**GOAL OF THE EXERCISE**
An exact transcription of the entries is required, with none of the pictures carried over.

(Stored data)
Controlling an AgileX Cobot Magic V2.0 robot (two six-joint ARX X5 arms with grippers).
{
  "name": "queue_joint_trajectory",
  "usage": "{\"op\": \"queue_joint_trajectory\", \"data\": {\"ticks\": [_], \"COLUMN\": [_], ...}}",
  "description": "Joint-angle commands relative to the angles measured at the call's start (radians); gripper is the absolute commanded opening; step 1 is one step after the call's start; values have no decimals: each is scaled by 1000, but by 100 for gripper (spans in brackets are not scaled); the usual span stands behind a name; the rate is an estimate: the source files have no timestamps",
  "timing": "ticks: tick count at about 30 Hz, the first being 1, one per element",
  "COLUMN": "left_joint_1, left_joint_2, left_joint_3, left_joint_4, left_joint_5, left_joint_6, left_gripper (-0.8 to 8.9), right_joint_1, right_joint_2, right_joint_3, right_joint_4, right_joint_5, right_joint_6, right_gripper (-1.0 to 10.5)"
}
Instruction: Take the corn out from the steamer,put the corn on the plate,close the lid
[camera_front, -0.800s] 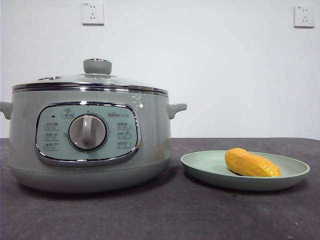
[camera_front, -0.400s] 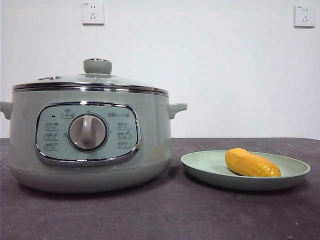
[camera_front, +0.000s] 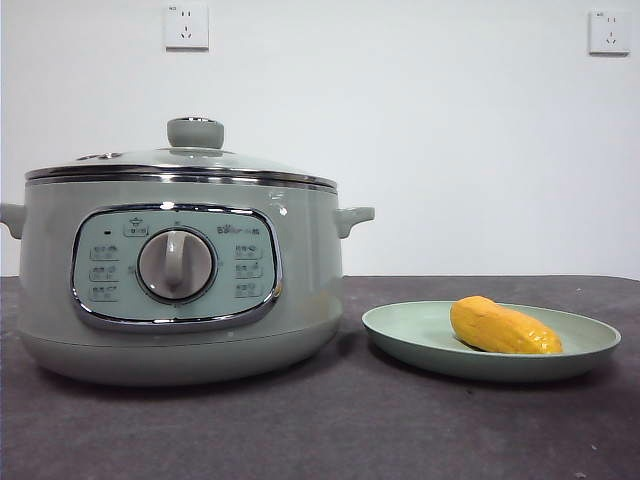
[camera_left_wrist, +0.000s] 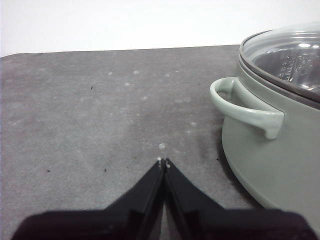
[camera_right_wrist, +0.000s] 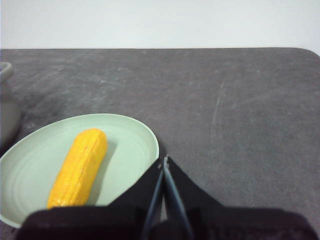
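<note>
The sage-green steamer (camera_front: 175, 280) stands at the left of the front view, and the glass lid (camera_front: 185, 160) sits closed on it. The corn (camera_front: 503, 326) lies on the pale-green plate (camera_front: 400, 330) to the steamer's right. My left gripper (camera_left_wrist: 163, 161) is shut and empty, low over the table beside the steamer's side handle (camera_left_wrist: 245, 107). My right gripper (camera_right_wrist: 165, 160) is shut and empty, just beside the plate's rim (camera_right_wrist: 145, 132), with the corn (camera_right_wrist: 80, 167) lying on the plate. Neither gripper shows in the front view.
The dark grey table (camera_front: 330, 430) runs under everything. A white wall with two sockets (camera_front: 186, 26) stands behind. The table's far edge (camera_right_wrist: 160, 48) shows in the right wrist view.
</note>
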Motion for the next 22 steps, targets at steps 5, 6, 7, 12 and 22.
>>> {"op": "queue_joint_trajectory", "data": {"ticks": [5, 6, 7, 12, 22], "left_joint_1": [4, 4, 4, 4, 4], "left_joint_2": [-3, -3, -3, -3, -3], "left_joint_3": [-13, -13, -13, -13, -13], "left_joint_4": [0, 0, 0, 0, 0], "left_joint_5": [-3, -3, -3, -3, -3], "left_joint_6": [-6, -6, -6, -6, -6], "left_gripper": [-3, -3, -3, -3, -3], "right_joint_1": [2, 2, 1, 1, 1], "right_joint_2": [-1, 0, 0, 1, 1], "right_joint_3": [-10, -10, -10, -10, -10], "right_joint_4": [-13, -13, -13, -13, -13], "right_joint_5": [1, 4, 6, 5, 5], "right_joint_6": [72, 72, 72, 72, 72], "right_gripper": [1, 1, 1, 1, 1]}}
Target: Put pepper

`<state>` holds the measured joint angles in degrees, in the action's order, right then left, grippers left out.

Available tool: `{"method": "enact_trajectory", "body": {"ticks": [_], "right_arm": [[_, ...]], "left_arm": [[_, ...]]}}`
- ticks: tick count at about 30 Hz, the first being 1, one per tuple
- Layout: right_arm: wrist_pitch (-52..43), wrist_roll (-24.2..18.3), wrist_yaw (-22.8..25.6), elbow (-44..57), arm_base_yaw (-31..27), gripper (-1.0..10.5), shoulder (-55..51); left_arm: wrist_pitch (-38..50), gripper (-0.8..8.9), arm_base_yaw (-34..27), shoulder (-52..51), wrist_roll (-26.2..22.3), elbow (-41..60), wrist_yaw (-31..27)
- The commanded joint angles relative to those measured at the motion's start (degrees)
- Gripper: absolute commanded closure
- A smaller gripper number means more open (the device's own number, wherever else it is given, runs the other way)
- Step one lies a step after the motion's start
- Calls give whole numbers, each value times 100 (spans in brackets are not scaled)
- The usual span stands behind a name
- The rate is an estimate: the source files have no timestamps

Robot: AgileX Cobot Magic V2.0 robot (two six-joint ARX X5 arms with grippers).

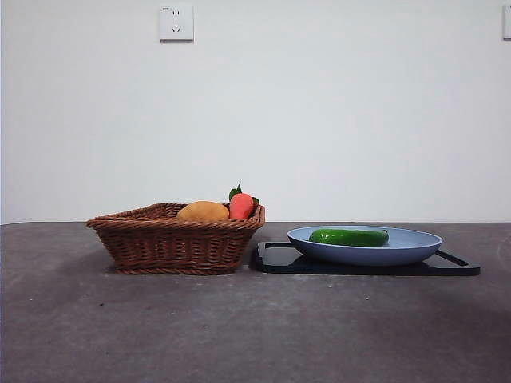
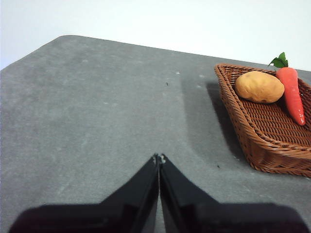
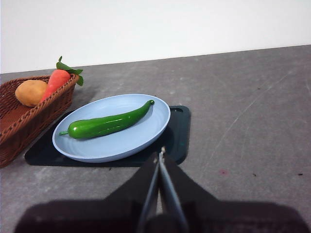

**ANSWER TO THIS EXERCISE**
Controlling an AgileX Cobot Magic V2.0 robot (two six-joint ARX X5 arms with grippers).
{
  "name": "queue_joint_trajectory",
  "usage": "{\"op\": \"queue_joint_trajectory\", \"data\": {\"ticks\": [_], \"COLUMN\": [_], ...}}",
  "description": "Joint-angle commands relative to the angles measured at the call's start (radians); gripper is the absolute commanded opening; step 1 is one step after the call's start; values have no decimals: each is scaled by 1000, but by 100 for gripper (spans in brackets are not scaled); the usual span stands behind a name; the rate is an estimate: the source files have no timestamps",
  "timing": "ticks: tick count at about 30 Hz, the first being 1, one per element",
  "COLUMN": "left_joint_1, left_joint_2, left_joint_3, left_joint_4, left_joint_5, left_joint_6, left_gripper (-0.8 to 8.9), right_joint_1, right_joint_2, right_joint_3, right_joint_4, right_joint_5, right_joint_6, right_gripper (-1.0 to 10.5)"
}
Instruction: Take the corn out from the steamer,put the corn on the plate,close the lid
[camera_front, -0.800s] 
[camera_front, -0.400s] 
[camera_front, +0.000s] 
[camera_left_wrist, +0.000s] 
[camera_right_wrist, +0.000s] 
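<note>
The sage-green steamer (camera_front: 175, 280) stands at the left of the front view, and the glass lid (camera_front: 185, 160) sits closed on it. The corn (camera_front: 503, 326) lies on the pale-green plate (camera_front: 400, 330) to the steamer's right. My left gripper (camera_left_wrist: 163, 161) is shut and empty, low over the table beside the steamer's side handle (camera_left_wrist: 245, 107). My right gripper (camera_right_wrist: 165, 160) is shut and empty, just beside the plate's rim (camera_right_wrist: 145, 132), with the corn (camera_right_wrist: 80, 167) lying on the plate. Neither gripper shows in the front view.
The dark grey table (camera_front: 330, 430) runs under everything. A white wall with two sockets (camera_front: 186, 26) stands behind. The table's far edge (camera_right_wrist: 160, 48) shows in the right wrist view.
</note>
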Motion for the next 22 steps, targets at steps 5, 6, 7, 12 and 22.
>>> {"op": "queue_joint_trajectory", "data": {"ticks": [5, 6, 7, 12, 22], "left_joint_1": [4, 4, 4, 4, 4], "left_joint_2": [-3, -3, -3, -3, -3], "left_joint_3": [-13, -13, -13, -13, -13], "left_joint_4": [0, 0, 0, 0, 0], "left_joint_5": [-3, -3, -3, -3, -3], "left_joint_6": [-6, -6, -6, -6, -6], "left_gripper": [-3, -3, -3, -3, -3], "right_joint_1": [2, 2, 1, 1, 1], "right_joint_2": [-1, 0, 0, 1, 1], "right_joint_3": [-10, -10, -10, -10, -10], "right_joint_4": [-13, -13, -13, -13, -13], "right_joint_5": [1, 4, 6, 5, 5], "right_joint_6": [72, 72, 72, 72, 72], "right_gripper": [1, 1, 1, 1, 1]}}
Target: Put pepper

`<state>` holds the measured joint angles in degrees, in the action's order, right then left, grippers left out.

Available tool: `{"method": "enact_trajectory", "body": {"ticks": [_], "right_arm": [[_, ...]], "left_arm": [[_, ...]]}}`
- ticks: tick count at about 30 Hz, the first being 1, one per tuple
- Layout: right_arm: wrist_pitch (-52..43), wrist_roll (-24.2..18.3), wrist_yaw (-22.8..25.6), elbow (-44..57), arm_base_yaw (-31..27), gripper (-1.0..10.5), shoulder (-55..51); left_arm: wrist_pitch (-38..50), gripper (-0.8..8.9), arm_base_yaw (-34..27), shoulder (-52..51), wrist_roll (-26.2..22.3), elbow (-41..60), wrist_yaw (-31..27)
- The commanded joint angles relative to those measured at the motion's start (degrees)
- Gripper: absolute commanded closure
- A smaller gripper number means more open (the device's own number, wherever else it is given, runs the other way)
- Step one lies a step after the motion's start
- Calls give whole numbers, each value times 100 (spans in brackets are not scaled)
- The usual span stands behind a name
- The rate is an estimate: the source files have no timestamps

Robot: AgileX Cobot Magic V2.0 robot (two six-joint ARX X5 arms with grippers).

This answer requires nothing more.